En cause ? Un recul des ventes aux Etats-Unis (-3,7%), en Europe (-16,3%) mais aussi au Japon (-2,6%) ainsi qu’un chiffre d’affaire de -12,7 % mais surtout un bénéfice net au premier trimestre 2019 qui s’est effondré de 95 % !

Tel un jeu de dominos, l’Alliance Renault-Nissan-Mitsubishi perd donc sa place de numéro 1 mondial quand on analyse les chiffres du premier semestre 2019 (-5,9% ; 5,213 millions de voitures vendues) au profit de VW (-2,8% ; 5,365 millions de voitures vendues) et Toyota (+2% ; 5,311 millions de voitures vendues).

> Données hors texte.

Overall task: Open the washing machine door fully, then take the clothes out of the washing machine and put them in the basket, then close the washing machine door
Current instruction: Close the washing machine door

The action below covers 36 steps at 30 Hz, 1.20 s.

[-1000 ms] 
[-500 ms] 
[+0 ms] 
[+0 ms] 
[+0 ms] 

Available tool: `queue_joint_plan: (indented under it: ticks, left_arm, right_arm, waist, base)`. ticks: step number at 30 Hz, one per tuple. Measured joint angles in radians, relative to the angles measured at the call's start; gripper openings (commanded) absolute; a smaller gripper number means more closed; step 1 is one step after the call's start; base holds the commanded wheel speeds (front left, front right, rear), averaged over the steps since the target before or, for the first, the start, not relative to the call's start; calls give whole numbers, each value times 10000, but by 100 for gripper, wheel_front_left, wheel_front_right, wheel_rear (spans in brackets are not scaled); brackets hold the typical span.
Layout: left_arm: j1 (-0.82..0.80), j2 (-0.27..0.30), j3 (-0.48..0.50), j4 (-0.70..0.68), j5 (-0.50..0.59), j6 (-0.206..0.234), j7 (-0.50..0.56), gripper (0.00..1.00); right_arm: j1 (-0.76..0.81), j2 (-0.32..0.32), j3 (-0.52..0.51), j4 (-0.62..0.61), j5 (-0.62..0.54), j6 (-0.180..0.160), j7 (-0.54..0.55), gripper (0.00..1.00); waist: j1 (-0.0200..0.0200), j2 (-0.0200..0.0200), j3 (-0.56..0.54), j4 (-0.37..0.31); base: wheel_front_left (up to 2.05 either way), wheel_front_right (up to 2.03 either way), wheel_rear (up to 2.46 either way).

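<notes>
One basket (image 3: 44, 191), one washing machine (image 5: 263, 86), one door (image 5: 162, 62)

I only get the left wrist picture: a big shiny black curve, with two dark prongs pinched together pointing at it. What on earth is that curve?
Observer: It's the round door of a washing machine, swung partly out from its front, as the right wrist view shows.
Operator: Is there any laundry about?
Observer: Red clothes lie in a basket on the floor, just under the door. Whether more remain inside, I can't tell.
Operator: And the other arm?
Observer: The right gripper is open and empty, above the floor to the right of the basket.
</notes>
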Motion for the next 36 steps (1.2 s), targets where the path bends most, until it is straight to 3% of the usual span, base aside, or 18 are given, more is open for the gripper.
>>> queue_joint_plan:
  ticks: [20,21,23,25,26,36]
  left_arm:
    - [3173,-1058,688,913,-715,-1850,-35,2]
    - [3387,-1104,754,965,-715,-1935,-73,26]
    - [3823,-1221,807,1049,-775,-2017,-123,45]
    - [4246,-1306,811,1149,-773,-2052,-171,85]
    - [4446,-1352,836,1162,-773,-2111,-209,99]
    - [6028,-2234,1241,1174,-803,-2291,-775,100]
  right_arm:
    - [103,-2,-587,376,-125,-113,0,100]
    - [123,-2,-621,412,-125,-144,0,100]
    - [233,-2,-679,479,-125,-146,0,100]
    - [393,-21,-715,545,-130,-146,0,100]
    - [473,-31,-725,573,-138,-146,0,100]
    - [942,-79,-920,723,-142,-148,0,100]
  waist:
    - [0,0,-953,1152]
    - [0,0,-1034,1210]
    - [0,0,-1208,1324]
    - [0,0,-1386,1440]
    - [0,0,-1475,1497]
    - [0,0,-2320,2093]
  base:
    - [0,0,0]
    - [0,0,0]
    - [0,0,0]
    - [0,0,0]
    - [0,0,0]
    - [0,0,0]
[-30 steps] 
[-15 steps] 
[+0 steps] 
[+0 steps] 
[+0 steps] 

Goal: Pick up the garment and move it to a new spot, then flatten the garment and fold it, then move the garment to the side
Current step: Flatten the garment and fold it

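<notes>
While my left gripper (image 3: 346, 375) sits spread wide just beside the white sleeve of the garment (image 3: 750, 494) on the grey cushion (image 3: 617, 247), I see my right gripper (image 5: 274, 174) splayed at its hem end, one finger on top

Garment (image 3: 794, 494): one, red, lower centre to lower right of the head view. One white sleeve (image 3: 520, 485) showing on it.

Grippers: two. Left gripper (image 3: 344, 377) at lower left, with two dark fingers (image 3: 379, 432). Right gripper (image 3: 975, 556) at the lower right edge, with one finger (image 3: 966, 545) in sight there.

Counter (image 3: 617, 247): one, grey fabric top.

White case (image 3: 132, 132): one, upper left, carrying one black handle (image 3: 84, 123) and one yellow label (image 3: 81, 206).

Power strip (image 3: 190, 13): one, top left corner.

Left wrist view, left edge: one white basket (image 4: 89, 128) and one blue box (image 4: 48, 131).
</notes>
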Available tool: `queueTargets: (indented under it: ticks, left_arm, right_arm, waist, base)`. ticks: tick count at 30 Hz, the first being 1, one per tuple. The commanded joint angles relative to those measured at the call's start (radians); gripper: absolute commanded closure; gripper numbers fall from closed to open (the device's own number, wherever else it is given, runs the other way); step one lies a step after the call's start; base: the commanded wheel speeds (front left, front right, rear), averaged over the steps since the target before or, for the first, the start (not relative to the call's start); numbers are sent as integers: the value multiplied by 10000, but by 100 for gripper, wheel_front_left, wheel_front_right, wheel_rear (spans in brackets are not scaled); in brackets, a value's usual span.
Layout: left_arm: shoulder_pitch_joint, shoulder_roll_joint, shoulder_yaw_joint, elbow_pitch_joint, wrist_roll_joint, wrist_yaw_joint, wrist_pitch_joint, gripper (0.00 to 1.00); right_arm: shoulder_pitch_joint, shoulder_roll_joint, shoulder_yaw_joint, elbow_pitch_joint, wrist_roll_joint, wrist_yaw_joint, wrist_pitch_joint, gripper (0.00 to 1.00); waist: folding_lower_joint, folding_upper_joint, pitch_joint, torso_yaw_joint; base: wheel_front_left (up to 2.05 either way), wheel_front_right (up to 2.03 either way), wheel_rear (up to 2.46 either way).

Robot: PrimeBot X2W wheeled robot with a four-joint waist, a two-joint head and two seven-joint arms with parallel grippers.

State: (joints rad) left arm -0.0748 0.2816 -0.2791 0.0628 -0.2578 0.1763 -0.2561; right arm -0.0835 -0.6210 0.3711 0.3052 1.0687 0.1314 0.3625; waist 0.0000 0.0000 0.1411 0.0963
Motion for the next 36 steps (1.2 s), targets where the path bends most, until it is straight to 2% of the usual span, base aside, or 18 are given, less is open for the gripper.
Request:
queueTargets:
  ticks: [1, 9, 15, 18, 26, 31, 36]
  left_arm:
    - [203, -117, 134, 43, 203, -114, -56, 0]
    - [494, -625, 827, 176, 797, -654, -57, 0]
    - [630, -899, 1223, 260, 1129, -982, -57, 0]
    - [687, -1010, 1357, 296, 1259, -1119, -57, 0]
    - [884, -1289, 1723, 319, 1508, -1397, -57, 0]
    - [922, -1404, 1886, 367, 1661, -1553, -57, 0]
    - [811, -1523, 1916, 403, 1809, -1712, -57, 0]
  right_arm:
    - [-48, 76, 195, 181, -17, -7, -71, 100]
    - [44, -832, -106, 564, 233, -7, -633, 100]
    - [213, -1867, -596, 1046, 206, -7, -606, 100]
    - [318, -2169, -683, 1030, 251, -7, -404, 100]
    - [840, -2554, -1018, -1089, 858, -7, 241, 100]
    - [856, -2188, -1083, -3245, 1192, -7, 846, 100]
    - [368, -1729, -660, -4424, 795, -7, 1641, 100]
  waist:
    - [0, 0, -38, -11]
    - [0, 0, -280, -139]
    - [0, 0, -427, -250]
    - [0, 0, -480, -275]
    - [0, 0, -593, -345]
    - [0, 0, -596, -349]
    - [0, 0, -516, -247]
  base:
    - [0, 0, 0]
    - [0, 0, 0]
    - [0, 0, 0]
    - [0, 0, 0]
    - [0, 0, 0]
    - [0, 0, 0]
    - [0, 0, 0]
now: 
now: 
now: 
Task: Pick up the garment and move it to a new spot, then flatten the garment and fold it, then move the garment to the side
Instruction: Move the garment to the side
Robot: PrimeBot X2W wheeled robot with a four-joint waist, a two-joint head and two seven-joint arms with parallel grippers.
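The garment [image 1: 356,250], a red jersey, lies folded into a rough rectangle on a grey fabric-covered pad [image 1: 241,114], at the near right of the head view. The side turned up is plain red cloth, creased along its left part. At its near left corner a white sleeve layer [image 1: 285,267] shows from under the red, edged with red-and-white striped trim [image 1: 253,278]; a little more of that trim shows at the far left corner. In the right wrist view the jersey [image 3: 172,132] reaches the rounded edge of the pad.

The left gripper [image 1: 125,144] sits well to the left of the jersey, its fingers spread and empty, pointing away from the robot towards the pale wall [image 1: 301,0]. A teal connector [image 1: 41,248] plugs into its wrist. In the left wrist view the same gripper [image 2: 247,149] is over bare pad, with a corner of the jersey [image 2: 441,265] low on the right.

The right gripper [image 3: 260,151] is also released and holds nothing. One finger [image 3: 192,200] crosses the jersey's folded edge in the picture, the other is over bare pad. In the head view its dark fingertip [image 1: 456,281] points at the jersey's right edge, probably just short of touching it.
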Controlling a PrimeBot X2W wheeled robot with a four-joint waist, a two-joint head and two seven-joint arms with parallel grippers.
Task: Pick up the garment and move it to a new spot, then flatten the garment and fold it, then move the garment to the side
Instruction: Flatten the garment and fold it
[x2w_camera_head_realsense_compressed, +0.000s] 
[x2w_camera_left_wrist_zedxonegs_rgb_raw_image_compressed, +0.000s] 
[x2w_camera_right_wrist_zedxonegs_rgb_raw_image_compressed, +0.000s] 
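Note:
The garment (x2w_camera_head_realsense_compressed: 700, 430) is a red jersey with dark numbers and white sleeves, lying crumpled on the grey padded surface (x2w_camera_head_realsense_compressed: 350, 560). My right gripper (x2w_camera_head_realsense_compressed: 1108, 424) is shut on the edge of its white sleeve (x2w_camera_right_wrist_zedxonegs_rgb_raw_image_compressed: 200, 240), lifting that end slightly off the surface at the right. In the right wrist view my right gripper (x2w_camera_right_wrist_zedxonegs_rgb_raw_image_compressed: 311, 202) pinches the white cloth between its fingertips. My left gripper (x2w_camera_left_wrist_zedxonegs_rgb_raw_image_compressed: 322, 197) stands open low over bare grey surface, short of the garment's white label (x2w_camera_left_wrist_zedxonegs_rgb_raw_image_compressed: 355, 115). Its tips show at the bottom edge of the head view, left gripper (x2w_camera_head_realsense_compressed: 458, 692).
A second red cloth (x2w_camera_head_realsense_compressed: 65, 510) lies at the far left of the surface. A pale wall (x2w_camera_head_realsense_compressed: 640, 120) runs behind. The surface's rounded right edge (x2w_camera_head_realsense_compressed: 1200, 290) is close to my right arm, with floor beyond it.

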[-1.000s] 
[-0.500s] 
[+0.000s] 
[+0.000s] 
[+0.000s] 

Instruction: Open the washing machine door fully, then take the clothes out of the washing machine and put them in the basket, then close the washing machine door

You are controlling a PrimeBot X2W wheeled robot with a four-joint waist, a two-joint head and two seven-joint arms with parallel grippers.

Pour Carlos Ghosn, cette place de leader était primordiale, ce qui poussait Nissan à produire énormément. Mais aujourd’hui, la marque est en surcapacité et va réduire sa production de 10 % d’ici à 2022/2023. Certains modèles Nissan – compacts notamment en Europe –  pourraient donc disparaître.